◆ **What is being asked**:
Please take the records that follow and repeat exactly the lines starting with the line with "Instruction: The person" and going on through the line with "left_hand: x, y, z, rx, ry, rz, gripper".

★ ★ ★

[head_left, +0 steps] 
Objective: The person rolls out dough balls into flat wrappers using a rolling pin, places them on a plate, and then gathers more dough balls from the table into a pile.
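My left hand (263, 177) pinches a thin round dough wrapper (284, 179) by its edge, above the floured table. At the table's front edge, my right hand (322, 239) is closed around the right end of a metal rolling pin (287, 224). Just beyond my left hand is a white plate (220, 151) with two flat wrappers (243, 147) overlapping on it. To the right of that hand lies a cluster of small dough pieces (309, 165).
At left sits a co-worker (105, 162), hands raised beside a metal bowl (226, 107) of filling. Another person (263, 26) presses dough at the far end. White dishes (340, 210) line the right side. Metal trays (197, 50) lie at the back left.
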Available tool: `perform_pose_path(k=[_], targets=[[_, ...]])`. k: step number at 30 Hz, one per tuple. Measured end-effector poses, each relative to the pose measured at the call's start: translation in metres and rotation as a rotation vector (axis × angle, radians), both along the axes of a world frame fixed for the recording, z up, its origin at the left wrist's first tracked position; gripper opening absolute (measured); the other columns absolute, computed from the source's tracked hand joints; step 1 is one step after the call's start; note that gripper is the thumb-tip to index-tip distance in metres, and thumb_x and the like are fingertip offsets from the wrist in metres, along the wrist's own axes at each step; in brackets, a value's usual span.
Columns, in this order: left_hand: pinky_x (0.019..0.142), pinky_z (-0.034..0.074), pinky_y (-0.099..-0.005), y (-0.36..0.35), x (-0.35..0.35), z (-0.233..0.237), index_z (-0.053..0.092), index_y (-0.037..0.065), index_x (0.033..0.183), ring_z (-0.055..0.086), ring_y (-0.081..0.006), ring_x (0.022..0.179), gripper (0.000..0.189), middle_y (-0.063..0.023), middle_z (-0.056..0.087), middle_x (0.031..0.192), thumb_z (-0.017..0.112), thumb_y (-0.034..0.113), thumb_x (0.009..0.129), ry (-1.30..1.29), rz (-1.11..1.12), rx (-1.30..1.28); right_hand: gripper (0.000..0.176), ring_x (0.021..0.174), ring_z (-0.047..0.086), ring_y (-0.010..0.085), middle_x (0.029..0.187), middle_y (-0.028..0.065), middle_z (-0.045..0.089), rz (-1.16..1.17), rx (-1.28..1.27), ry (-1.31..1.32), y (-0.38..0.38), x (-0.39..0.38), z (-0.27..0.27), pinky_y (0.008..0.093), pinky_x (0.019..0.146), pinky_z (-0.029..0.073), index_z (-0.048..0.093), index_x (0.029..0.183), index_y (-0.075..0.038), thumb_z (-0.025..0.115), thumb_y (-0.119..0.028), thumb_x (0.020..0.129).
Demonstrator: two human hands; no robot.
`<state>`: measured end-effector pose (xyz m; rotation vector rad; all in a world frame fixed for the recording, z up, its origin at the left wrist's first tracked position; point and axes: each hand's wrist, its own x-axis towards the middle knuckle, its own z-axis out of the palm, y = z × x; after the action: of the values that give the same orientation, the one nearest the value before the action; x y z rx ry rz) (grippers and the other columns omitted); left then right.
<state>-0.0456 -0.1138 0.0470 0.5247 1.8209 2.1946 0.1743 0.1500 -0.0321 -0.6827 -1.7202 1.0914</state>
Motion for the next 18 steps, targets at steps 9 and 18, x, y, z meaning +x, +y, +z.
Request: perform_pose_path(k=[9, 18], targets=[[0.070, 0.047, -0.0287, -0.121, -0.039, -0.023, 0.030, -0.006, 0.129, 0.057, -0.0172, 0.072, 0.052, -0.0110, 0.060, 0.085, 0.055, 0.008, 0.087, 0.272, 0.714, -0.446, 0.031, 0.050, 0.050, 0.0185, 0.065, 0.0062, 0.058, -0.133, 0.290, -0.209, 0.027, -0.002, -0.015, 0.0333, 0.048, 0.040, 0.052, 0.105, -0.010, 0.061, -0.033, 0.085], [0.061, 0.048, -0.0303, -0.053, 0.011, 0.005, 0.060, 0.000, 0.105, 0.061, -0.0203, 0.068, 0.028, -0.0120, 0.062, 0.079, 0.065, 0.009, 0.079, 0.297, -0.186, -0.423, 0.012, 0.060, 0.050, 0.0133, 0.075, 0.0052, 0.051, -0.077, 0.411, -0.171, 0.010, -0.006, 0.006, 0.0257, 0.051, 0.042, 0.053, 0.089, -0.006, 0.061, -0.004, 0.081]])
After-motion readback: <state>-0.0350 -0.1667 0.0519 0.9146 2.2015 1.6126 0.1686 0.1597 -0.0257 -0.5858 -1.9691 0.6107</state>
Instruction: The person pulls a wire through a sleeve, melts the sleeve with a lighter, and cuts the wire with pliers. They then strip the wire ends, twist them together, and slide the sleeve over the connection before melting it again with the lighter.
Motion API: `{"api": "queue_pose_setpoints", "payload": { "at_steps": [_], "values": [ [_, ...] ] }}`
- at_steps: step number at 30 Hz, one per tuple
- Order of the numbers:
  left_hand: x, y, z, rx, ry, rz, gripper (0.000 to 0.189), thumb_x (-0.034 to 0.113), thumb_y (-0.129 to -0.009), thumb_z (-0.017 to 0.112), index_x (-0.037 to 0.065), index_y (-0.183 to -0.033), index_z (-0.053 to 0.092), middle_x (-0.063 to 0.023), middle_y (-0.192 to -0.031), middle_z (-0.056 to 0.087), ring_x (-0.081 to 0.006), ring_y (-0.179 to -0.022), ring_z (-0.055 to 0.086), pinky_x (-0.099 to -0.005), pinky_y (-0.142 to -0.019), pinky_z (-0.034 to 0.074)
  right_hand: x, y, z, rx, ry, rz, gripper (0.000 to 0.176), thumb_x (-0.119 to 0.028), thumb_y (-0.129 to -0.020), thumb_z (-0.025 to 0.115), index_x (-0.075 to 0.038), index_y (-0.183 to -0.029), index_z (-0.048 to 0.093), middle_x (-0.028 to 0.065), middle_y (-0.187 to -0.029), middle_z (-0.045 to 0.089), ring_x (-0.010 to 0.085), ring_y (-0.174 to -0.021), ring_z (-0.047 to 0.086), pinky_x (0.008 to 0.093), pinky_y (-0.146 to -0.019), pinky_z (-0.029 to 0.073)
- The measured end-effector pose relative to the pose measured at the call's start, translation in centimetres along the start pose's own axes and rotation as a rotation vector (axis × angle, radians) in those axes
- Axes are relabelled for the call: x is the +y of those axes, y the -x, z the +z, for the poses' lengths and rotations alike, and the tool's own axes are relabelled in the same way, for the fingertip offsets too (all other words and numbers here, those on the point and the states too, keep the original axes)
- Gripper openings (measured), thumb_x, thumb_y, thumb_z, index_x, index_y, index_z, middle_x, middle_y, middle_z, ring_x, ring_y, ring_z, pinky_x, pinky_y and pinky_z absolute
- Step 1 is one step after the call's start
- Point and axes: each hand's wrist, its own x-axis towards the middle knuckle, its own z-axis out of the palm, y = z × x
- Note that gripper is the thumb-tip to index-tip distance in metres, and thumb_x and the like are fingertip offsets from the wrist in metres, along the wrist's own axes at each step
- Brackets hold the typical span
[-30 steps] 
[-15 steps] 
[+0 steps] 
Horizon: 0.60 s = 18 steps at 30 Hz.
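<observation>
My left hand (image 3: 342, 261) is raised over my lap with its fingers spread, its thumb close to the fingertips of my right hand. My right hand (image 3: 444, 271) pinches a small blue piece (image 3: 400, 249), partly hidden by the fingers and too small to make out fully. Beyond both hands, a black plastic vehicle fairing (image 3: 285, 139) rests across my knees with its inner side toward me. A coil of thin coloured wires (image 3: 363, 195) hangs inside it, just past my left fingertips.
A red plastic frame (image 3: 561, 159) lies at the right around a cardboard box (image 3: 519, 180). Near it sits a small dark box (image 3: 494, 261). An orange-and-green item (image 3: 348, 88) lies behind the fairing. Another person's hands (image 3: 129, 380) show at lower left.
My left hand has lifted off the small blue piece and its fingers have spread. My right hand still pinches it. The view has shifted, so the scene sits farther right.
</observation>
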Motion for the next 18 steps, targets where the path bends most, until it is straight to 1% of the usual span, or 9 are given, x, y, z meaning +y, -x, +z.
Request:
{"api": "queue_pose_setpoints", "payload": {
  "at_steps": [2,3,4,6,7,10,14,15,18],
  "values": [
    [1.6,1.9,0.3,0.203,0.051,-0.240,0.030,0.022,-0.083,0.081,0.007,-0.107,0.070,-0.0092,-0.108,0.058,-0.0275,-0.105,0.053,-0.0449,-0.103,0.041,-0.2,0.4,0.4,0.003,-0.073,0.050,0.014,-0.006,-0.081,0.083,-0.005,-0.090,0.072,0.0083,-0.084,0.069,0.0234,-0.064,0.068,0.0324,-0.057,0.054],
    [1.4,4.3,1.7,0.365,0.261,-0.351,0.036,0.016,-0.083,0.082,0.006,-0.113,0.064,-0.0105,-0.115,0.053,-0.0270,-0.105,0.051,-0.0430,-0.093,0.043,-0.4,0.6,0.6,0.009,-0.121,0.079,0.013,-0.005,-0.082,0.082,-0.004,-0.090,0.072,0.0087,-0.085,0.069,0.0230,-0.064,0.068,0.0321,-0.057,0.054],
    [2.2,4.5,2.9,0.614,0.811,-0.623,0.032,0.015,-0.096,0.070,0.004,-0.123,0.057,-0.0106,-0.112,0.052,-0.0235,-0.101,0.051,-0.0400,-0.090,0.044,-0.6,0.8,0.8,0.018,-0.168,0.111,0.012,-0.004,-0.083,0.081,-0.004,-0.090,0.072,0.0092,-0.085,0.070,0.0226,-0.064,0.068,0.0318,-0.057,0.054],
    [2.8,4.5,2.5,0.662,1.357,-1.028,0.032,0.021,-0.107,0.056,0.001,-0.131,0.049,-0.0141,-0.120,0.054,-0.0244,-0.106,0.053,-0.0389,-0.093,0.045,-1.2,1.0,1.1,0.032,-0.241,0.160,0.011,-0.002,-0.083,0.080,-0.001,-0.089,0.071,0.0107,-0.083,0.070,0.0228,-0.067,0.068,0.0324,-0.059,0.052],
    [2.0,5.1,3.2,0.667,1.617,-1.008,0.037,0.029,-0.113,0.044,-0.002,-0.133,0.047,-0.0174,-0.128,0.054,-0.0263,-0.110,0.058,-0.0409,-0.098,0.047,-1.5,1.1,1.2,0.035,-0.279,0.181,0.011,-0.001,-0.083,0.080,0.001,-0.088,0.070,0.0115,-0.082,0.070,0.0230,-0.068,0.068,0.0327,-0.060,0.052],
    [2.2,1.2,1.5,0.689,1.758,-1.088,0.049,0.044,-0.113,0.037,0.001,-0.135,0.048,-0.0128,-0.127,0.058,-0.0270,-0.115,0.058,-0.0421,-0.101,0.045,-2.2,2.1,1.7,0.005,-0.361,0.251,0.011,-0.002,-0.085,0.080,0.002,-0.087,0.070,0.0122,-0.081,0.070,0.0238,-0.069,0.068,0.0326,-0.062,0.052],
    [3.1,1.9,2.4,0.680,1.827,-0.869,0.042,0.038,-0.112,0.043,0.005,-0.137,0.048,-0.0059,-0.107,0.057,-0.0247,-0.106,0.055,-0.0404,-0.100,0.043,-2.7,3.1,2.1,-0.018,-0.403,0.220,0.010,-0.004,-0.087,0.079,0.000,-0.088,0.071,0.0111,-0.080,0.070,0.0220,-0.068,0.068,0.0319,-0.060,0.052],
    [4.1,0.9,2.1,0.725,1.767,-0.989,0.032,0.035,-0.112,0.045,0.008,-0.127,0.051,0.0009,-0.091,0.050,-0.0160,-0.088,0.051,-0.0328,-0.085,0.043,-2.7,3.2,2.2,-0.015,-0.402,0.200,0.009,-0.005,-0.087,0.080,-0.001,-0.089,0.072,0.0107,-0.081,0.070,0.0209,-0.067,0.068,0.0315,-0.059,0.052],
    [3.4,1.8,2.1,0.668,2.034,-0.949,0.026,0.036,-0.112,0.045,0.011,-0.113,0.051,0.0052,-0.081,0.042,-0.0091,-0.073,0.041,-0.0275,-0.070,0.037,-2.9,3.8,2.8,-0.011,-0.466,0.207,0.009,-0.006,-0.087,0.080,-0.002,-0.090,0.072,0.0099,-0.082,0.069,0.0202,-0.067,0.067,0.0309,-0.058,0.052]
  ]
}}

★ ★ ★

◆ **Solution for this task**:
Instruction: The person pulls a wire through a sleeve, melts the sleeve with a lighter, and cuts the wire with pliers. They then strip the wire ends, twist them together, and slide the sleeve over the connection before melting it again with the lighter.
Motion API: `{"api": "queue_pose_setpoints", "payload": { "at_steps": [_], "values": [ [_, ...] ] }}`
- at_steps: step number at 30 Hz, one per tuple
- Order of the numbers:
  left_hand: x, y, z, rx, ry, rz, gripper (0.000 to 0.189), thumb_x (-0.034 to 0.113), thumb_y (-0.129 to -0.009), thumb_z (-0.017 to 0.112), index_x (-0.037 to 0.065), index_y (-0.183 to -0.033), index_z (-0.053 to 0.092), middle_x (-0.063 to 0.023), middle_y (-0.192 to -0.031), middle_z (-0.056 to 0.087), ring_x (-0.081 to 0.006), ring_y (-0.179 to -0.022), ring_z (-0.055 to 0.086), pinky_x (-0.099 to -0.005), pinky_y (-0.142 to -0.019), pinky_z (-0.034 to 0.074)

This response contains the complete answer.